A critical limitation to understand: settlement values are not purely determined by the radiologist’s error. They also depend on whether the standard of care was clearly violated (was the missed finding “obvious” or legitimately subtle?), whether the delay in diagnosis changed the outcome, and whether your jurisdiction has damage caps or other constraints. Some states cap non-economic damages or require expert testimony that clearly establishes causation, which can lower settlement offers in cases with strong liability but uncertain causation.

Diagnostic Error as the Costliest Form of Medical Malpractice

The Impact of Delayed Cancer Diagnosis on Settlement Value

Delayed cancer diagnosis due to a misread diagnostic image is one of the most damaging radiology errors because the stage progression directly correlates with prognosis and treatment options. The cases summarized above—Stage II to Stage IV progression, Stage I to Stage IV progression, and undetected lung cancer leading to death—all involve cancer’s inexorable progression. A settlement for a delayed cancer diagnosis typically compensates for loss of curative treatment options, the need for more aggressive chemotherapy or radiation, reduced life expectancy, and pain and suffering from the patient and family.

If your case involves a misread X-ray or MRI that delayed cancer diagnosis, focus your claim on the stage at which cancer would have been detected if the image had been read correctly, versus the stage at which it was actually detected. The difference in 5-year survival rates between those stages becomes a proxy for the value of the misread. A delay that cost years of life expectancy or a curative treatment window justifies settlements in the $1 million to multi-million range.

As medical imaging becomes more central to diagnosis and as AI-assisted image analysis becomes more common, the standards for radiological review are rising. Juries expect radiologists to catch obvious findings and to follow standard protocols for report review, communication with ordering physicians, and follow-up on critical findings. Settlements and verdicts over the past five years show increasing awards for cases involving institutional failure (missed follow-up protocols, lack of communication) in addition to the radiologist’s failure to detect pathology.

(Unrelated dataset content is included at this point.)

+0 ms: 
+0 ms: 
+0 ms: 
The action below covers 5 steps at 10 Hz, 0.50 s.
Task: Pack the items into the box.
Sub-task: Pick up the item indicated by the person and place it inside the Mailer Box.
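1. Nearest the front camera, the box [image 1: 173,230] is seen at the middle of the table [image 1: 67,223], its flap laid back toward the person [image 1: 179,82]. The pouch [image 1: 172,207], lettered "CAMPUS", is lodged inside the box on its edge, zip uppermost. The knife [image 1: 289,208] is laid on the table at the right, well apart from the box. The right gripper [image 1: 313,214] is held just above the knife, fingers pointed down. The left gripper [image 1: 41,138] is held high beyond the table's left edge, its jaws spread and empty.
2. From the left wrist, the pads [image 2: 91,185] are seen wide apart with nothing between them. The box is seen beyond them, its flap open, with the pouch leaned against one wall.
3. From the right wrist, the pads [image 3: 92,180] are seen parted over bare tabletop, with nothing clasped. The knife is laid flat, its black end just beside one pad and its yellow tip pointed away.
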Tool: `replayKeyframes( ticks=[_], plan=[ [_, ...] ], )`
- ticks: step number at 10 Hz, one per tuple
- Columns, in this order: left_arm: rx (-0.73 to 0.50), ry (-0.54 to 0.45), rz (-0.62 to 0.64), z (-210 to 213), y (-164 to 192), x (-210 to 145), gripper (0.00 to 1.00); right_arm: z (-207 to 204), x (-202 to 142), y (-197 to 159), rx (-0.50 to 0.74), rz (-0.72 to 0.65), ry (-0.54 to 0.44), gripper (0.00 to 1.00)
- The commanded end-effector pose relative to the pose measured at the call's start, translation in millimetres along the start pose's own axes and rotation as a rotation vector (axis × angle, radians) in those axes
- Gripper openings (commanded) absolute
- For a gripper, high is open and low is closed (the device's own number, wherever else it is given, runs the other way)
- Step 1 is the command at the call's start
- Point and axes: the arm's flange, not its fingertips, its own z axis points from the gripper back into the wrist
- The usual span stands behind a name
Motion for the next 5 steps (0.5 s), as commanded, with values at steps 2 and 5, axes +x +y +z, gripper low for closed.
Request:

Looking ahead, settlements for misread X-rays and MRIs may reflect stricter expectations for radiology workflow and peer review. Cases involving teleradiology or after-hours reporting without adequate oversight are increasingly likely to receive higher settlements. Conversely, cases where the finding was genuinely subtle or where the patient delayed seeking follow-up care may see pressure downward. Your attorney should investigate whether institutional or systemic failures (inadequate quality review, inadequate radiologist staffing, unrealistic turnaround time expectations) contributed to the misread, as those factors can substantially increase settlement value.

Conclusion

Settlements for misread X-rays and MRIs range from $242,000 to $425,000 for moderate cases with $750,000 medians, but escalate to $1 million to $16.7 million or higher when the misread causes significant disease progression, permanent disability, or death. The key variables determining your settlement value are the severity of the condition that was missed, the length of the diagnostic delay, the stage or severity of disease at the time it was finally detected, and whether the misread directly worsened your prognosis or treatment options. A radiologist’s failure to detect obvious pathology in a young patient with treatable disease carries higher settlement value than the same failure in an older patient with advanced disease.

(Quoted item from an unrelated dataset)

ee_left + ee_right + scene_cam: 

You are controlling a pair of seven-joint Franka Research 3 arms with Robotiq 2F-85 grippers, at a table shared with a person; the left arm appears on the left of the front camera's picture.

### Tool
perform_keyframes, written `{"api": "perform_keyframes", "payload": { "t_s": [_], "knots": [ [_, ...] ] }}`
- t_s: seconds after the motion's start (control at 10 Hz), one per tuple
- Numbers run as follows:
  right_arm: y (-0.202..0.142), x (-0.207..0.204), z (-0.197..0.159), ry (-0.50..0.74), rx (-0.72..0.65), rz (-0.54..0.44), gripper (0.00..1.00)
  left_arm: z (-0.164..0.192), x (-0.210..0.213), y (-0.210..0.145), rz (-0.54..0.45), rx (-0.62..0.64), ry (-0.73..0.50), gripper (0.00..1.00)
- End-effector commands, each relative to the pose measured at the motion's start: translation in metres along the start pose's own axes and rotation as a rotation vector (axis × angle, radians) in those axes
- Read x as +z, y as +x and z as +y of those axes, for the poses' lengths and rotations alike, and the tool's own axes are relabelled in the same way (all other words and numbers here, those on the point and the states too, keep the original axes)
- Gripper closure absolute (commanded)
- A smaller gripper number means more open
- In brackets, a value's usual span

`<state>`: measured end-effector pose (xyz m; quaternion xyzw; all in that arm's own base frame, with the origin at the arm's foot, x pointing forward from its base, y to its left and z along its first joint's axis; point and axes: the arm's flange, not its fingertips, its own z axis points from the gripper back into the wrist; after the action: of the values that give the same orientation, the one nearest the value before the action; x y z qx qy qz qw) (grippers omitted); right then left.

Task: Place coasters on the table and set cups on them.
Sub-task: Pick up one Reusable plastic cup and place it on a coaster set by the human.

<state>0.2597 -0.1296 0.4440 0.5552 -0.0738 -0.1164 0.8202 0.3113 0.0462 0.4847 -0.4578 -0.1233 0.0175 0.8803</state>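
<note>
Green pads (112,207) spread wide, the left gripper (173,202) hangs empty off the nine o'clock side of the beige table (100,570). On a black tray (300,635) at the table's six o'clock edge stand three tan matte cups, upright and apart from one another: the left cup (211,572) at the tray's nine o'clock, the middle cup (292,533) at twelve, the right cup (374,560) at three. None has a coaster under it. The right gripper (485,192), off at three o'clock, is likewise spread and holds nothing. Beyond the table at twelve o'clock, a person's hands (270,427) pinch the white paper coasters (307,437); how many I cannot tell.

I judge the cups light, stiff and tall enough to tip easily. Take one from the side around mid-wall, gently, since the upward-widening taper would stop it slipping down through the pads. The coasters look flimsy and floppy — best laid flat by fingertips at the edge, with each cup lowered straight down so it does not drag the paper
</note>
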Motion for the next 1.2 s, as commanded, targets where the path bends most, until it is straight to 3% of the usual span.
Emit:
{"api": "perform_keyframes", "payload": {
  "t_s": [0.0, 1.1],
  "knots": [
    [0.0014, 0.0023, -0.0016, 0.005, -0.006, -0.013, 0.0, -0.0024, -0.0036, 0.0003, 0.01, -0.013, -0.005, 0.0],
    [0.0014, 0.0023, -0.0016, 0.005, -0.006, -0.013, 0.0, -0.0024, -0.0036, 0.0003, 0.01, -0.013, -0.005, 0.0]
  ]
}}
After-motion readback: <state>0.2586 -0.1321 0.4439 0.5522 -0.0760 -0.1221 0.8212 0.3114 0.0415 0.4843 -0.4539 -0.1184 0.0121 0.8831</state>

To pursue your case effectively, document the timeline of your diagnosis (when the misread image was obtained versus when correct diagnosis occurred), gather medical records showing the disease progression or stage change, and consult with a medical malpractice attorney experienced in radiology cases. Your attorney will retain a radiologist expert to establish the standard of care and causation—that is, whether a reasonable radiologist would have detected the finding, and whether the delay in diagnosis altered your medical outcome. With those elements in place, you can build a claim for compensation that reflects the full extent of harm caused by the misread.